- [Task]: Type the listing below out again exactly. No images.

- [Source material]:
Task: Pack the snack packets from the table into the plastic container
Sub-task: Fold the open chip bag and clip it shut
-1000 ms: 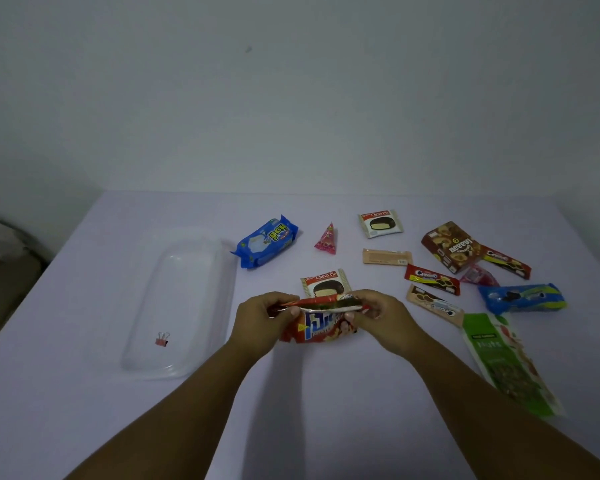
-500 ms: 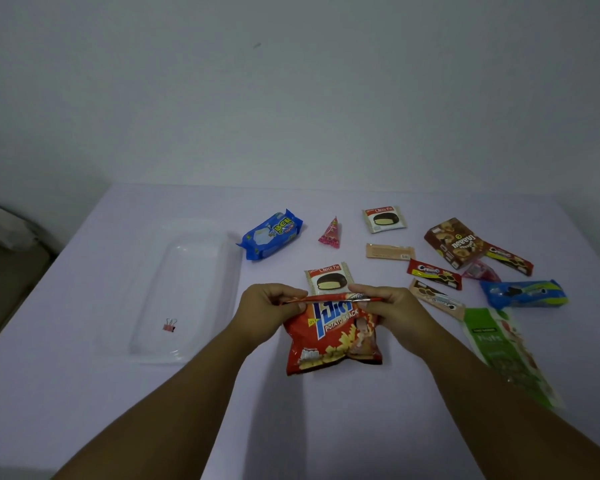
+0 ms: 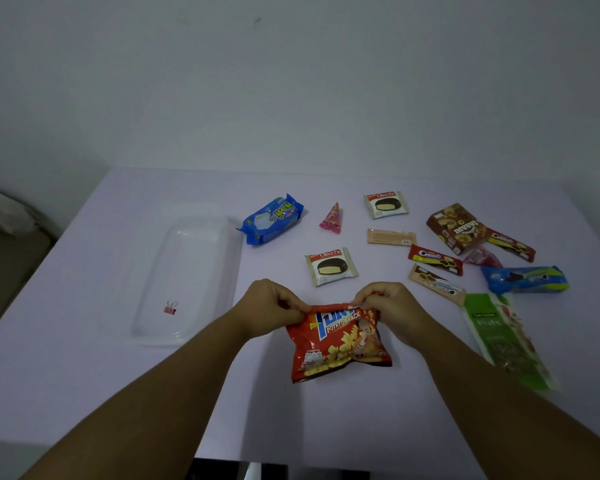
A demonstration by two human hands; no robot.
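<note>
A red potato snack bag [image 3: 340, 344] lies face up on the table in front of me. My left hand [image 3: 271, 306] pinches its top left corner and my right hand [image 3: 392, 306] pinches its top right corner. The clear plastic container [image 3: 222, 271] stands to the left of my hands, with a small pink binder clip [image 3: 170, 307] inside it. Other packets lie beyond: a blue biscuit pack [image 3: 274, 218], a pink triangular sachet [image 3: 332, 218], two Choco Pie packets [image 3: 330, 266] [image 3: 386, 204] and a beige wafer bar [image 3: 391, 236].
At the right lie a brown biscuit box [image 3: 456, 227], several small red and brown cookie packs [image 3: 435, 259], a blue cookie pack [image 3: 525, 279] and a long green packet [image 3: 506, 341]. The white wall rises behind the table [image 3: 84, 358]. Bedding shows at far left.
The red bag's front has come into full view as it turned and dropped flat toward me. Both hands stayed on its top edge. The camera tilted downward.
</note>
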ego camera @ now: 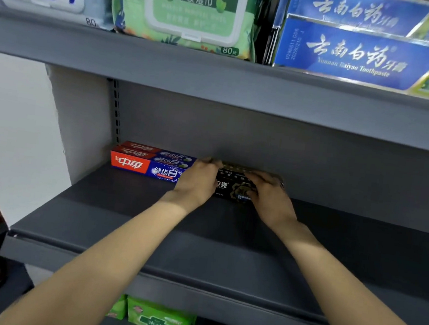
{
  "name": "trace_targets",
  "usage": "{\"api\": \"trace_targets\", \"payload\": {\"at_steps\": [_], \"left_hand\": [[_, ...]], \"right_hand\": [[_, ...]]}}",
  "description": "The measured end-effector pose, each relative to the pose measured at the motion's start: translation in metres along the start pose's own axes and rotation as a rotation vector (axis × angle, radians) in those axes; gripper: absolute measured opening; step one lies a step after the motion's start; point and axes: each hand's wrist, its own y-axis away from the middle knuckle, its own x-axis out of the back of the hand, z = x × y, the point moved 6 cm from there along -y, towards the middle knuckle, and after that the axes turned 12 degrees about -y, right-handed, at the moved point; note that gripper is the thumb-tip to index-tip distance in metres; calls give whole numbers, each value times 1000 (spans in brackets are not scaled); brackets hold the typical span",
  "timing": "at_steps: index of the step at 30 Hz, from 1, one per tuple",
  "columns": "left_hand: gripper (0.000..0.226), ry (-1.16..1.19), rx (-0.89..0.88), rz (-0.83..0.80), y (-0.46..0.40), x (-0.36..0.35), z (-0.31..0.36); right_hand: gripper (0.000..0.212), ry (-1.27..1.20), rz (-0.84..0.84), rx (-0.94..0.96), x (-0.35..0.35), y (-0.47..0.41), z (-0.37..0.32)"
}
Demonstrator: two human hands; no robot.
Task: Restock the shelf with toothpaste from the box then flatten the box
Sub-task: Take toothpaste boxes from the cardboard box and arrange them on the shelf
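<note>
Grey metal shelf, mostly bare.
Our left hand and right hand clamp black toothpaste cartons, half hidden, beside red-and-blue cartons.

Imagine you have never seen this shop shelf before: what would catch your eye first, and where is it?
First, both hands, left hand and right hand, gripping a black box at the back of the middle shelf. Just to its left lie stacked red-and-blue boxes. Above, on the top shelf, sit green wipes and blue toothpaste boxes.
</note>
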Motion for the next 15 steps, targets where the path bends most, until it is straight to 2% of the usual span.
{"api": "trace_targets", "payload": {"at_steps": [3, 6, 11, 15], "left_hand": [[30, -119, -34, -18, 31, 10, 14], [28, -166, -15, -79, 71, 19, 24], [23, -39, 137, 23, 160, 50, 17], [24, -110, 246, -19, 243, 50, 0]], "right_hand": [[21, -151, 56, 2, 4, 26, -20], [20, -270, -3, -17, 4, 57, -41], [18, -394, -92, 68, -2, 120, -94], [14, -450, -192, 121, -30, 173, -145]]}}
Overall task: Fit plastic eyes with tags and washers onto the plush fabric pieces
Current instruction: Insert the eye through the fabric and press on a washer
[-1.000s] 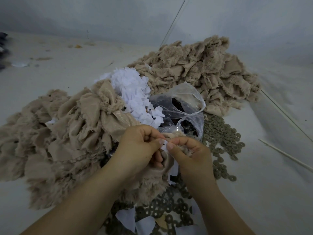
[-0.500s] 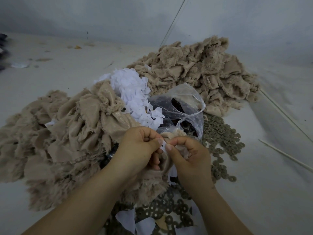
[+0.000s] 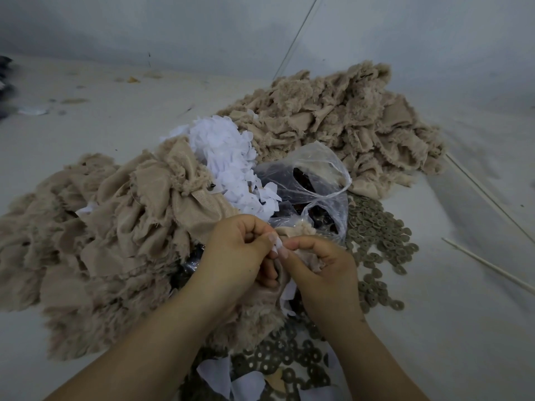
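Sprawling across the floor, tan fabric heaps (image 3: 121,227) surround both hands. Left hand (image 3: 234,256) and right hand (image 3: 324,270) meet, pinching one limp plush piece (image 3: 292,231) and a flimsy white tag (image 3: 277,245); grip it near the edge, firmly.

Change over the last second: the left hand (image 3: 240,253) and right hand (image 3: 324,270) have drawn closer over the plush piece (image 3: 292,231); the white tag (image 3: 277,245) between their fingertips shows less; the right thumb lies further left.
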Demonstrator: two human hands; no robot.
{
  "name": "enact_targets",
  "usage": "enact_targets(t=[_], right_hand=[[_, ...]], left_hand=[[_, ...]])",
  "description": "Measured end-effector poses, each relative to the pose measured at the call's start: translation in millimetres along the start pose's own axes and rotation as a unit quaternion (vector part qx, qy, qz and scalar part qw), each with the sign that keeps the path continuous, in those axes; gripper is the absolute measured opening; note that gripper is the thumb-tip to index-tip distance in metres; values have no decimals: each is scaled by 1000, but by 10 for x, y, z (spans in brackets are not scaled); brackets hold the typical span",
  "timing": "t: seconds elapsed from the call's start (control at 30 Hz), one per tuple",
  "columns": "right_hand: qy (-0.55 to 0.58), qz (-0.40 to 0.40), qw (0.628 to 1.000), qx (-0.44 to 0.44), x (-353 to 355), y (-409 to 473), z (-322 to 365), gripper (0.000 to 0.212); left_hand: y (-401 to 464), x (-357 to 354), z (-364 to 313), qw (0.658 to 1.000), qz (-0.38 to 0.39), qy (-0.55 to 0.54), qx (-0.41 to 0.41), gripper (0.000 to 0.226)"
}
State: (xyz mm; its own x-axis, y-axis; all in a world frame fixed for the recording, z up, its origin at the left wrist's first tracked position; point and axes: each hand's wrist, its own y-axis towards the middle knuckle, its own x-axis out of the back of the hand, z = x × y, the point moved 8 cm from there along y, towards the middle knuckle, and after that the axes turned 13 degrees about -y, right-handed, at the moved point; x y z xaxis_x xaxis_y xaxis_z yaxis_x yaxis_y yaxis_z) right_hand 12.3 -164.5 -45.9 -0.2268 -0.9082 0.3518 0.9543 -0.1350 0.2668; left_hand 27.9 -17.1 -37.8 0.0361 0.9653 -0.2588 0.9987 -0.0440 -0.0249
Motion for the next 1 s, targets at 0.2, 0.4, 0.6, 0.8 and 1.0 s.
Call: enact_targets(t=[0.2, 0.4, 0.6, 0.8, 1.0], right_hand=[[-5, -4, 1000, 7, 22, -5, 17, 9], [2, -10, 1000, 10, 49, -14, 37, 19], [-12, -22, 1000, 4, 33, -21, 34, 26], [-12, -24, 1000, 7, 22, -42, 37, 25], [5, -33, 999, 3, 21, -33, 53, 26]], left_hand=[[14, 26, 43, 1000, -13, 10, 10, 25], [34, 4, 53, 999, 9, 0, 33, 18], [8, -30, 130, 998, 4, -26, 51, 21], [32, -4, 187, 995, -5, -56, 86, 21], [4, -45, 244, 978, -22, -164, 128, 28]])
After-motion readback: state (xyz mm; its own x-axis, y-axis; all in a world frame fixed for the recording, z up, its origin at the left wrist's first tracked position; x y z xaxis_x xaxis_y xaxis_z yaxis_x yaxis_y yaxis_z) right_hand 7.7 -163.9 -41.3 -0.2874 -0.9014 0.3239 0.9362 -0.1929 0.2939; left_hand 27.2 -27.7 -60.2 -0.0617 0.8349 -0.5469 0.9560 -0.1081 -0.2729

- [Exercise output]:
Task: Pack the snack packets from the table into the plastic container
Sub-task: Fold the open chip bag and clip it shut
-1000 ms: 
-500 ms: 
+0 ms: 
A demonstration by two human hands; no robot.
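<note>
A red potato snack bag [image 3: 340, 344] lies face up on the table in front of me. My left hand [image 3: 271, 306] pinches its top left corner and my right hand [image 3: 392, 306] pinches its top right corner. The clear plastic container [image 3: 222, 271] stands to the left of my hands, with a small pink binder clip [image 3: 170, 307] inside it. Other packets lie beyond: a blue biscuit pack [image 3: 274, 218], a pink triangular sachet [image 3: 332, 218], two Choco Pie packets [image 3: 330, 266] [image 3: 386, 204] and a beige wafer bar [image 3: 391, 236].
At the right lie a brown biscuit box [image 3: 456, 227], several small red and brown cookie packs [image 3: 435, 259], a blue cookie pack [image 3: 525, 279] and a long green packet [image 3: 506, 341]. The white wall rises behind the table [image 3: 84, 358]. Bedding shows at far left.
The red bag's front has come into full view as it turned and dropped flat toward me. Both hands stayed on its top edge. The camera tilted downward.
</note>
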ego camera @ now: 
{
  "name": "trace_targets",
  "usage": "{\"api\": \"trace_targets\", \"payload\": {\"at_steps\": [_], \"left_hand\": [[_, ...]], \"right_hand\": [[_, ...]]}}",
  "description": "The measured end-effector pose, each relative to the pose measured at the motion's start: translation in metres along the start pose's own axes and rotation as a rotation vector (axis × angle, radians) in those axes; gripper: absolute measured opening; step one lies a step after the motion's start; point and axes: each hand's wrist, its own y-axis away from the middle knuckle, its own x-axis out of the back of the hand, z = x × y, the point moved 6 cm from there along -y, towards the middle knuckle, and after that the axes turned 12 degrees about -y, right-handed, at the moved point; note that gripper is the thumb-tip to index-tip distance in metres; calls give whole numbers, each value times 1000 (spans in brackets are not scaled); brackets hold the typical span",
  "timing": "at_steps: index of the step at 30 Hz, from 1, one per tuple",
  "columns": "left_hand: gripper (0.000..0.226), ry (-1.16..1.19), rx (-0.89..0.88), rz (-0.83..0.80), y (-0.46..0.40), x (-0.36..0.35), z (-0.31..0.36); right_hand: gripper (0.000..0.212), ry (-1.27..1.20), rz (-0.84..0.84), rx (-0.94..0.96), x (-0.35..0.35), y (-0.47..0.41), z (-0.37..0.32)"
}
Demonstrator: two human hands; no robot.
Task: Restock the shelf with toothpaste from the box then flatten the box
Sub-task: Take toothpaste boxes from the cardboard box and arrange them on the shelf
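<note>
Grey metal shelf, mostly bare.
Our left hand and right hand clamp black toothpaste cartons, half hidden, beside red-and-blue cartons.

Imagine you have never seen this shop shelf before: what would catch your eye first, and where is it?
First, both hands, left hand and right hand, gripping a black box at the back of the middle shelf. Just to its left lie stacked red-and-blue boxes. Above, on the top shelf, sit green wipes and blue toothpaste boxes.
</note>
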Motion for the next 15 steps, targets where the path bends most, until it is straight to 2% of the usual span.
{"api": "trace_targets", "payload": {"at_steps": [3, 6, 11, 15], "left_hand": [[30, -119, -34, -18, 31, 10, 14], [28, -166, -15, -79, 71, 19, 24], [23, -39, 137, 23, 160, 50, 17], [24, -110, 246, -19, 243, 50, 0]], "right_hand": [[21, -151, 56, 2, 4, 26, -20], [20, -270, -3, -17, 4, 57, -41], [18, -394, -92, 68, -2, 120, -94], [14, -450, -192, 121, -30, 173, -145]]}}
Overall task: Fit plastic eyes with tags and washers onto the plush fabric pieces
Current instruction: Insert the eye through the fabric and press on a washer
[-1.000s] 
[-0.500s] 
[+0.000s] 
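Sprawling across the floor, tan fabric heaps (image 3: 121,227) surround both hands. Left hand (image 3: 234,256) and right hand (image 3: 324,270) meet, pinching one limp plush piece (image 3: 292,231) and a flimsy white tag (image 3: 277,245); grip it near the edge, firmly.

Change over the last second: the left hand (image 3: 240,253) and right hand (image 3: 324,270) have drawn closer over the plush piece (image 3: 292,231); the white tag (image 3: 277,245) between their fingertips shows less; the right thumb lies further left.
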Demonstrator: two human hands; no robot.
{
  "name": "enact_targets",
  "usage": "enact_targets(t=[_], right_hand=[[_, ...]], left_hand=[[_, ...]])",
  "description": "Measured end-effector poses, each relative to the pose measured at the call's start: translation in millimetres along the start pose's own axes and rotation as a unit quaternion (vector part qx, qy, qz and scalar part qw), each with the sign that keeps the path continuous, in those axes; gripper is the absolute measured opening; note that gripper is the thumb-tip to index-tip distance in metres; values have no decimals: each is scaled by 1000, but by 10 for x, y, z (spans in brackets are not scaled); brackets hold the typical span",
  "timing": "t: seconds elapsed from the call's start (control at 30 Hz), one per tuple",
  "columns": "right_hand: qy (-0.55 to 0.58), qz (-0.40 to 0.40), qw (0.628 to 1.000), qx (-0.44 to 0.44), x (-353 to 355), y (-409 to 473), z (-322 to 365), gripper (0.000 to 0.212); left_hand: y (-401 to 464), x (-357 to 354), z (-364 to 313), qw (0.658 to 1.000), qz (-0.38 to 0.39), qy (-0.55 to 0.54), qx (-0.41 to 0.41), gripper (0.000 to 0.226)"
}
State: (xyz mm; its own x-axis, y-axis; all in a world frame fixed for the recording, z up, its origin at the left wrist's first tracked position; point and axes: each hand's wrist, its own y-axis towards the middle knuckle, its own x-axis out of the back of the hand, z = x × y, the point moved 8 cm from there along y, towards the middle knuckle, and after that the axes turned 13 degrees about -y, right-handed, at the moved point; x y z xaxis_x xaxis_y xaxis_z yaxis_x yaxis_y yaxis_z) right_hand 12.3 -164.5 -45.9 -0.2268 -0.9082 0.3518 0.9543 -0.1350 0.2668; left_hand 27.9 -17.1 -37.8 0.0361 0.9653 -0.2588 0.9987 -0.0440 -0.0249
Motion for the next 1 s, targets at 0.2, 0.4, 0.6, 0.8 and 1.0 s.
Call: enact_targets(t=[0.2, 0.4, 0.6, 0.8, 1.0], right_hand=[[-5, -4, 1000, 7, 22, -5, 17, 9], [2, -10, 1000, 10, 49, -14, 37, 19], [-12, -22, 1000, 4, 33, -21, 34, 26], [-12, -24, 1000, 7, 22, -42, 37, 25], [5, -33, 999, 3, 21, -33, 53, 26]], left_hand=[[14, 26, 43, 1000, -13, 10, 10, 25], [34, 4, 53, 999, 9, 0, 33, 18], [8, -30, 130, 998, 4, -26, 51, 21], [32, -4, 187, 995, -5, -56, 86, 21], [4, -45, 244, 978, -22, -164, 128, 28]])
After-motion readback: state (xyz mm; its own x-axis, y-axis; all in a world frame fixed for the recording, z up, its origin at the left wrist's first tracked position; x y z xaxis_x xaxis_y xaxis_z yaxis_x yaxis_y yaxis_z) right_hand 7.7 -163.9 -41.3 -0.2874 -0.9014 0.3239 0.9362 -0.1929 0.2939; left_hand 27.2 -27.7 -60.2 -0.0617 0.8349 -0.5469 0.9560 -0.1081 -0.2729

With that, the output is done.